Supplied data >>

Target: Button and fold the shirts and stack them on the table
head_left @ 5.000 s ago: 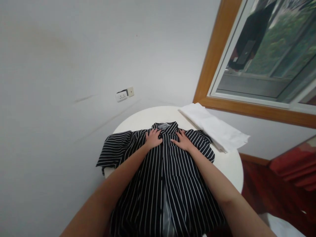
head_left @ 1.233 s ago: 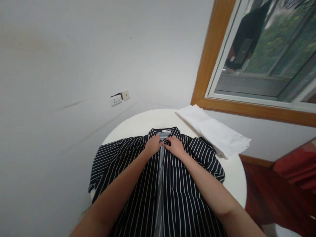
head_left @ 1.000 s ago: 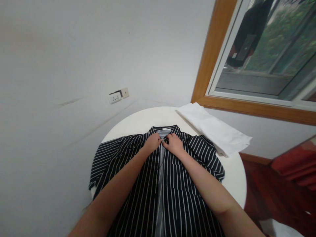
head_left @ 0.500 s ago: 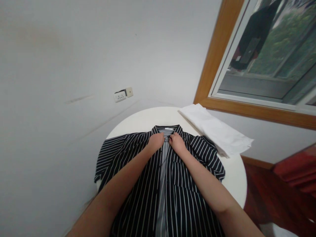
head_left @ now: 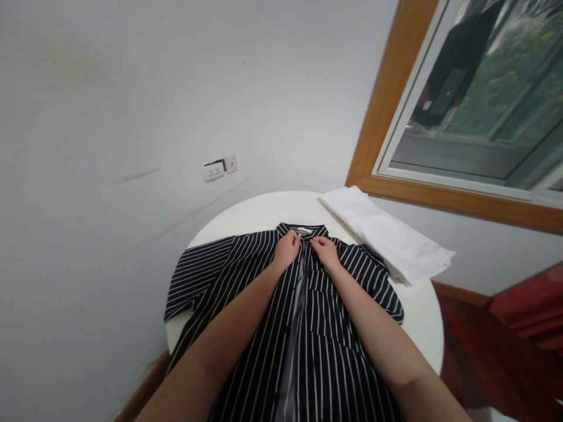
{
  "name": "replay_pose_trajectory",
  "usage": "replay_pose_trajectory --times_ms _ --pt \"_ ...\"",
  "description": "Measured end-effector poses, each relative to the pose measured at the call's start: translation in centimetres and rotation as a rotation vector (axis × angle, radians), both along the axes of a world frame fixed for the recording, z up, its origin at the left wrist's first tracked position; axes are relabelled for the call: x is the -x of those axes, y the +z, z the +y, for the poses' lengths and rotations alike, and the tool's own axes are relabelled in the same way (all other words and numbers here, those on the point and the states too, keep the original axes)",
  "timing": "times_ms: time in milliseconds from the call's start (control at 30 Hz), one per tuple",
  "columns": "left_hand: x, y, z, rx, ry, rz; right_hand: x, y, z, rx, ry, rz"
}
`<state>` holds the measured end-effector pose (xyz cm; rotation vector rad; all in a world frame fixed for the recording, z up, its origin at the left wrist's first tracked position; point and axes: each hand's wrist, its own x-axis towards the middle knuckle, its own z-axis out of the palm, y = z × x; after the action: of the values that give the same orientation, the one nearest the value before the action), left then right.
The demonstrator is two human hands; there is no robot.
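Observation:
A black shirt with white stripes (head_left: 325, 316) lies face up with its collar at the far end and its front hanging open in a narrow gap. My left hand (head_left: 287, 248) pinches the left front edge just below the collar. Opposite it, my right hand (head_left: 326, 251) has its fingers closed on the right front edge by the collar. Both hands are close together, with a small gap between them. The left sleeve (head_left: 200, 275) is spread out flat; the right sleeve (head_left: 373, 278) is bunched and folded. My forearms cover parts of the shirt front.
The shirt rests on a round white table (head_left: 246, 211). Folded white cloth or sheets (head_left: 382, 234) lie at its right back edge, partly overhanging. Behind is a white wall with a socket (head_left: 213, 172). A wood-framed window (head_left: 382, 88) is at right, above a red-brown floor (head_left: 484, 351).
Both hands have shifted slightly right and drawn the front edges closer together under the collar. The gap down the front has narrowed, and the left sleeve lies flatter.

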<state>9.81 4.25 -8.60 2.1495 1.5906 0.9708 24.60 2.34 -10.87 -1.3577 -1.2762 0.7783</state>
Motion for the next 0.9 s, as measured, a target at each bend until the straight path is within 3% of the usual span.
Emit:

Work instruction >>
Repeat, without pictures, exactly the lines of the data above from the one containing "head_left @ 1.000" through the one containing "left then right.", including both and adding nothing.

Answer space >>
head_left @ 1.000 s ago: 
head_left @ 0.500 s ago: 
head_left @ now: 
{
  "name": "replay_pose_trajectory",
  "usage": "replay_pose_trajectory --times_ms _ --pt \"_ ...\"",
  "description": "Measured end-effector poses, each relative to the pose measured at the call's start: translation in centimetres and rotation as a rotation vector (axis × angle, radians), both along the axes of a world frame fixed for the recording, z up, its origin at the left wrist's first tracked position; axes are relabelled for the call: x is the -x of those axes, y the +z, z the +y, for the poses' lengths and rotations alike, and the tool's own axes are relabelled in the same way (all other words and numbers here, those on the point and the states too, keep the original axes)",
  "timing": "times_ms: time in milliseconds from the call's start (control at 30 Hz), one per tuple",
  "columns": "left_hand: x, y, z, rx, ry, rz; right_hand: x, y, z, rx, ry, rz"
}
`<state>` holds the measured end-effector pose (xyz cm; rotation vector rad; all in a world frame fixed for the recording, z up, its origin at the left wrist's first tracked position; point and axes: each hand's wrist, its own x-axis towards the middle knuckle, its own z-axis out of the palm, y = z × x; after the action: of the values that give the same orientation, the one nearest the value before the action), left then right.

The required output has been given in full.